Tragically, at the peak of her considerable fame, she had only a few years left to bask in the glow.

She was the exact antithesis of her fellow expat superstar Norma Shearer. The anti- Glam Queen. The everyman to whom the afflicted could relate. And there were more and more of the afflicted as the economy disintegrated.

Franklin and Eleanor Roosevelt were among her biggest fans. And as unlikely as it might seem that you got this far without knowing stuff like this Franklin Delano Roosevelt was the 32nd President of the United States also with many fans among the afflicted.

She beat Marlene Dietrich and Shearer for that  Oscar.But she would lose her battle with cancer just three short years later.

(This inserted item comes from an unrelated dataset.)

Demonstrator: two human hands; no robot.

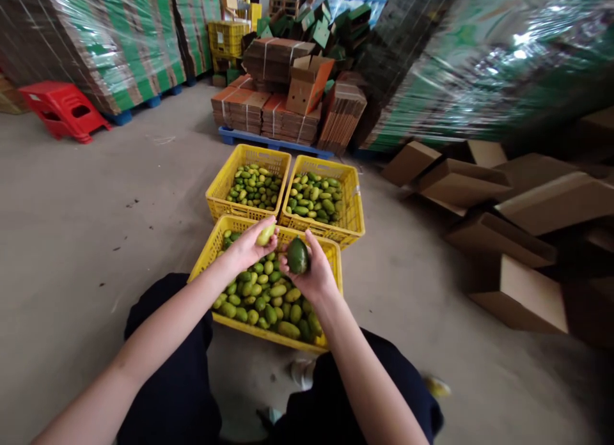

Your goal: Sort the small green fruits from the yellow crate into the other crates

She received no nominations for her role of Carlotta in Dinner at Eight. But it is a great movie and probably her best performance. Or at least a nice way to remember here.

That makes it an 80-year winless streak for Canadian women at the Oscars. Only a stunningly precocious performance by Geneviève Bujold opposite Richard Burton in Anne of a Thousand Days , came close. She did win the Golden Globe in 1968 but lost the Oscar to the sublime Maggie Smith for The Prime of Miss Jean Brodie.

Maybe it was just a historical accident, but the little streak does show the profound influence Canadians had on the emerging art form and entertainment industry. Is there another streak coming together? And what about the track record of Canadian men? Those would be other posts. I’m not going to blow them all now.